### What you will do
Return, word for word, only the lines of the data below that lie between the line with "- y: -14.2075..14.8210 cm" and the line with "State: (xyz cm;", those two lines included.
*** Material for the task Section Begins ***
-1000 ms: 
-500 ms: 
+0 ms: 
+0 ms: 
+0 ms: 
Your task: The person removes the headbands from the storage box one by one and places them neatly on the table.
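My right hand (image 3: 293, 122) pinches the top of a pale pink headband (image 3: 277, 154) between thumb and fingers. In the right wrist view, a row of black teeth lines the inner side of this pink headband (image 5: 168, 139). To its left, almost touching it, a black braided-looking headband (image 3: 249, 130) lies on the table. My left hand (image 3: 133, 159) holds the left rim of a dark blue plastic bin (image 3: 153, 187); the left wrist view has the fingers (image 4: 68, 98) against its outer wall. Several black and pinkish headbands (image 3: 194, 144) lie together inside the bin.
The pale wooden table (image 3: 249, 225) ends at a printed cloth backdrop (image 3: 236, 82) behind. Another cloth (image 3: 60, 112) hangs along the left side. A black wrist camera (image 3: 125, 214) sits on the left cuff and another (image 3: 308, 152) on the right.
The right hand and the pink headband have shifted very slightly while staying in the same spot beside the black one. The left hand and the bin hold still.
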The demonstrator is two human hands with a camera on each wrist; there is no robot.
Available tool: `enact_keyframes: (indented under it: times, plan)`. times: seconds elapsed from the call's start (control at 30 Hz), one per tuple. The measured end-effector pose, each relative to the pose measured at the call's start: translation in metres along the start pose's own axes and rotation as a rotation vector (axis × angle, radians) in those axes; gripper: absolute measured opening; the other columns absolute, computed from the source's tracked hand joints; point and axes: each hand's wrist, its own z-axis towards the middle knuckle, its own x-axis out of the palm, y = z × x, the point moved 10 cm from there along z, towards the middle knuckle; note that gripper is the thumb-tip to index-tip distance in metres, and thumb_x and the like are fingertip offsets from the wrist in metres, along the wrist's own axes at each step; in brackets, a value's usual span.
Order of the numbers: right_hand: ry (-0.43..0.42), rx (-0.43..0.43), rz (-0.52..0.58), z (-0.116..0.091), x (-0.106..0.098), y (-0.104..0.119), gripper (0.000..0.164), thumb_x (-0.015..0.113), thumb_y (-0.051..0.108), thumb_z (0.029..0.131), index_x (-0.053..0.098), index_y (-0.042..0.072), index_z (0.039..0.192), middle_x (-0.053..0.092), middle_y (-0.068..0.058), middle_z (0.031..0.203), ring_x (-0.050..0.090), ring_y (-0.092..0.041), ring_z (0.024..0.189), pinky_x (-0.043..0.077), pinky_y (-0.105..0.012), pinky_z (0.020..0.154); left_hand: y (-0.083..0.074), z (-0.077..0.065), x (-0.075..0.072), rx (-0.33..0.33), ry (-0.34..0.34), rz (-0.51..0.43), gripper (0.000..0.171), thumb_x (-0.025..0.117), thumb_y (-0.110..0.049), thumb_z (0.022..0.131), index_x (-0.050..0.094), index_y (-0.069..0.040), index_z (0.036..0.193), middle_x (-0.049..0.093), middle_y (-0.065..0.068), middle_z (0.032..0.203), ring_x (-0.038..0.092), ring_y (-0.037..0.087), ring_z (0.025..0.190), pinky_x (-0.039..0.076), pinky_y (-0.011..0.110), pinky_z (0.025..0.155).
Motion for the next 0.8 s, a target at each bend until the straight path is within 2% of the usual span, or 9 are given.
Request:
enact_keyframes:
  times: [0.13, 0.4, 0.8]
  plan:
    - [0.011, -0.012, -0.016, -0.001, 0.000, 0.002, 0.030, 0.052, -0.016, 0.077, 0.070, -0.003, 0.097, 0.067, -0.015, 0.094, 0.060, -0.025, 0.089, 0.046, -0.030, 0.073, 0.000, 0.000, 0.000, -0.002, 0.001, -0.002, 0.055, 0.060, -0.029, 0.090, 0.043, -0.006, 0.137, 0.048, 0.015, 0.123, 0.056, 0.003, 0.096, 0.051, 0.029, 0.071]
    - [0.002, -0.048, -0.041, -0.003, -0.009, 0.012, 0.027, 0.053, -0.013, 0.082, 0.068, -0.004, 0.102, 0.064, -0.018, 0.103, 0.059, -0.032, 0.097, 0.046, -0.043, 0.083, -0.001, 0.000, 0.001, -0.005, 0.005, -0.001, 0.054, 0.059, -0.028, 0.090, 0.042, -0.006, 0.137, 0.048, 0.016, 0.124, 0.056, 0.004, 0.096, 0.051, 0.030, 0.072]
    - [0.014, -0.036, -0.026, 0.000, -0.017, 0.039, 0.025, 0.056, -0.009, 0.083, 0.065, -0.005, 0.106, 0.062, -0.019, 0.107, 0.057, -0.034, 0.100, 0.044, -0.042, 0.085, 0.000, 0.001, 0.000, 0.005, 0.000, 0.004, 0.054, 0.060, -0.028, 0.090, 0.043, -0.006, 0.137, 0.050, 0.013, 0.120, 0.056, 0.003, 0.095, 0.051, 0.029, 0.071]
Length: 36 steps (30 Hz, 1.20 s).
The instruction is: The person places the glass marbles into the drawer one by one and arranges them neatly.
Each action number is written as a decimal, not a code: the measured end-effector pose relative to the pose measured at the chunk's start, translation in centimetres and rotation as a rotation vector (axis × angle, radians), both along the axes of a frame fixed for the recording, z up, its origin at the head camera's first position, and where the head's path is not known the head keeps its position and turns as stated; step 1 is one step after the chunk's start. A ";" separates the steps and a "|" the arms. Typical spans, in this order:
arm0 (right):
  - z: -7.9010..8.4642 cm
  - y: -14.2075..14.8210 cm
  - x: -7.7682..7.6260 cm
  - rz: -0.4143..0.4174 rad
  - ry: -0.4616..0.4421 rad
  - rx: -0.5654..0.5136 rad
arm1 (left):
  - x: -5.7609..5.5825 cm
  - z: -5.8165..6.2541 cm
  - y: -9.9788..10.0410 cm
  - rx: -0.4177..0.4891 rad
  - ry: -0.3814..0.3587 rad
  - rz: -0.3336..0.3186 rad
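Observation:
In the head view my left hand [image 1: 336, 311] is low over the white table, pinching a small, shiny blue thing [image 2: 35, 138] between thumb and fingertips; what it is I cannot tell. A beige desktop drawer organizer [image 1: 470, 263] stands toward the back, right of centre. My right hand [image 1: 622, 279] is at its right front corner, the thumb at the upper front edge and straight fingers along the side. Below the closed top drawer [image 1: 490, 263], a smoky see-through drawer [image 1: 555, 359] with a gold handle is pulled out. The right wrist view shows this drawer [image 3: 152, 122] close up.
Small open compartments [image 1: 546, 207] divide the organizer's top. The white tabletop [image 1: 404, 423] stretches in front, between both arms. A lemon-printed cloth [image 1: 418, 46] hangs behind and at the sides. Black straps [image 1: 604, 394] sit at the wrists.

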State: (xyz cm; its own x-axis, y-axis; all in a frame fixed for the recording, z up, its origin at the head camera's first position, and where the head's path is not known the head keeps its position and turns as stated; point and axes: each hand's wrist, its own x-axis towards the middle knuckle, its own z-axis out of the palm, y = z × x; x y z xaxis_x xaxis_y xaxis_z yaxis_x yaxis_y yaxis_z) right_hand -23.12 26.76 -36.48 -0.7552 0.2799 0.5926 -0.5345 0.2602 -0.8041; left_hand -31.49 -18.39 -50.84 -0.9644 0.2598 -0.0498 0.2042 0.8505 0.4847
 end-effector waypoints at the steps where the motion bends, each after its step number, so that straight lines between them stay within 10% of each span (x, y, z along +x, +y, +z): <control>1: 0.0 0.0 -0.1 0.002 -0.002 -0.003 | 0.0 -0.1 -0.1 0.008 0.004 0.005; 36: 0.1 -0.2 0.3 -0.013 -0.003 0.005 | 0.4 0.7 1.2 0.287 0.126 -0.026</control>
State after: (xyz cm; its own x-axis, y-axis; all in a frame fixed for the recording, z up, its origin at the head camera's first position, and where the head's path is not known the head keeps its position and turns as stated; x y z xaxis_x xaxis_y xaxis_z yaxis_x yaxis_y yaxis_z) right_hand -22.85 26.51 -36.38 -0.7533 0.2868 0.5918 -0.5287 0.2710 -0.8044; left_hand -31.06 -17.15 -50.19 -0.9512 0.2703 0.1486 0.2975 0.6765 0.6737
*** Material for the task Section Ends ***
### Solution to this problem
  - y: -14.2075..14.8210 cm
  - x: -7.7682..7.6260 cm
  - rz: -0.4143..0.4174 rad
  - ry: -0.4616..0.4421 rad
  - rx: -0.5654..0.5136 rad
arm1 (left):
  - x: -5.7609..5.5825 cm
  - z: -5.8165..6.2541 cm
  - y: -9.9788..10.0410 cm
  - rx: -0.4177..0.4891 rad
  - ry: -0.3814..0.3587 rad
  - rz: -0.3336..0.3186 rad
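Observation:
In the head view my left hand [image 1: 336, 311] is low over the white table, pinching a small, shiny blue thing [image 2: 35, 138] between thumb and fingertips; what it is I cannot tell. A beige desktop drawer organizer [image 1: 470, 263] stands toward the back, right of centre. My right hand [image 1: 622, 279] is at its right front corner, the thumb at the upper front edge and straight fingers along the side. Below the closed top drawer [image 1: 490, 263], a smoky see-through drawer [image 1: 555, 359] with a gold handle is pulled out. The right wrist view shows this drawer [image 3: 152, 122] close up.
Small open compartments [image 1: 546, 207] divide the organizer's top. The white tabletop [image 1: 404, 423] stretches in front, between both arms. A lemon-printed cloth [image 1: 418, 46] hangs behind and at the sides. Black straps [image 1: 604, 394] sit at the wrists.
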
State: (xyz cm; its own x-axis, y-axis; all in a frame fixed for the recording, z up, its origin at the head camera's first position, and where the head's path is not known the head keeps its position and turns as stated; point and axes: each hand's wrist, its own x-axis towards the middle knuckle, its own z-axis out of the palm, y = z × x; x y z xaxis_x xaxis_y xaxis_z yaxis_x yaxis_y yaxis_z) right_hand -23.12 26.76 -36.48 -0.7552 0.2799 0.5926 -0.5345 0.2602 -0.8041; left_hand -31.49 -18.39 -50.84 -0.9644 0.2598 -0.0498 0.2042 0.8505 0.4847

The exercise is done, and nothing more is needed.